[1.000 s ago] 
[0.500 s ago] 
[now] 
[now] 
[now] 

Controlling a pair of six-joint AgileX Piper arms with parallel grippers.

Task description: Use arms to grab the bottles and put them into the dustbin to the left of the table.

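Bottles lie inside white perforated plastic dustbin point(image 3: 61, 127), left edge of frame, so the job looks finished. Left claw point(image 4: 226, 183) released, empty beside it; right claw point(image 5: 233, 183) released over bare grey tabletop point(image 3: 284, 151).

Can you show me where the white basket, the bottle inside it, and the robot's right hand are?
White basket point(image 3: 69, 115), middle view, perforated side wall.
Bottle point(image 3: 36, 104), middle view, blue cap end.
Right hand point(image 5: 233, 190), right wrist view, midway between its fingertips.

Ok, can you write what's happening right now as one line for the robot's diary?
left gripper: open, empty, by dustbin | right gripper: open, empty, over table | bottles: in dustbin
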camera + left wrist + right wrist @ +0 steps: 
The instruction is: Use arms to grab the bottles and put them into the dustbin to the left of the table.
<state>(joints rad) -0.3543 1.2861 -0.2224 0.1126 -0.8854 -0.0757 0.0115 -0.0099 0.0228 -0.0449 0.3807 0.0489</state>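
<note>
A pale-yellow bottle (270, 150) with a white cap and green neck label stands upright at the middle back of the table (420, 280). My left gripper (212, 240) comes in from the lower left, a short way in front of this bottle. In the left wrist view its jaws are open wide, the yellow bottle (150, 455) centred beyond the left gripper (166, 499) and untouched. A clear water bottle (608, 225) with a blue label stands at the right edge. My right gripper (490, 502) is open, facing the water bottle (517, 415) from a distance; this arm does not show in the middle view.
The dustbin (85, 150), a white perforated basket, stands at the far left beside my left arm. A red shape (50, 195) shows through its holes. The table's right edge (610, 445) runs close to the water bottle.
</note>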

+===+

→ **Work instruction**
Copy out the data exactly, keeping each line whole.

→ **Solution to the problem**
[1.000 s ago] 
[0.500 s ago] 
[now] 
[now] 
[now] 

Controlling a pair of six-joint AgileX Piper arms with parallel grippers.

Task description: Use arms to grab the bottles and put them into the dustbin to the left of the table.

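Bottles lie inside white perforated plastic dustbin point(image 3: 61, 127), left edge of frame, so the job looks finished. Left claw point(image 4: 226, 183) released, empty beside it; right claw point(image 5: 233, 183) released over bare grey tabletop point(image 3: 284, 151).

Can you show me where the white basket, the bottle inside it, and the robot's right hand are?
White basket point(image 3: 69, 115), middle view, perforated side wall.
Bottle point(image 3: 36, 104), middle view, blue cap end.
Right hand point(image 5: 233, 190), right wrist view, midway between its fingertips.

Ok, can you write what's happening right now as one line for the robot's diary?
left gripper: open, empty, by dustbin | right gripper: open, empty, over table | bottles: in dustbin
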camera + left wrist + right wrist @ +0 steps: 
The instruction is: Use arms to grab the bottles and put them into the dustbin to the left of the table.
<state>(joints rad) -0.3543 1.2861 -0.2224 0.1126 -0.8854 -0.0757 0.0115 -0.0099 0.0228 -0.0449 0.3807 0.0489</state>
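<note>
A pale-yellow bottle (270, 150) with a white cap and green neck label stands upright at the middle back of the table (420, 280). My left gripper (212, 240) comes in from the lower left, a short way in front of this bottle. In the left wrist view its jaws are open wide, the yellow bottle (150, 455) centred beyond the left gripper (166, 499) and untouched. A clear water bottle (608, 225) with a blue label stands at the right edge. My right gripper (490, 502) is open, facing the water bottle (517, 415) from a distance; this arm does not show in the middle view.
The dustbin (85, 150), a white perforated basket, stands at the far left beside my left arm. A red shape (50, 195) shows through its holes. The table's right edge (610, 445) runs close to the water bottle.
</note>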

This exercise requires nothing further.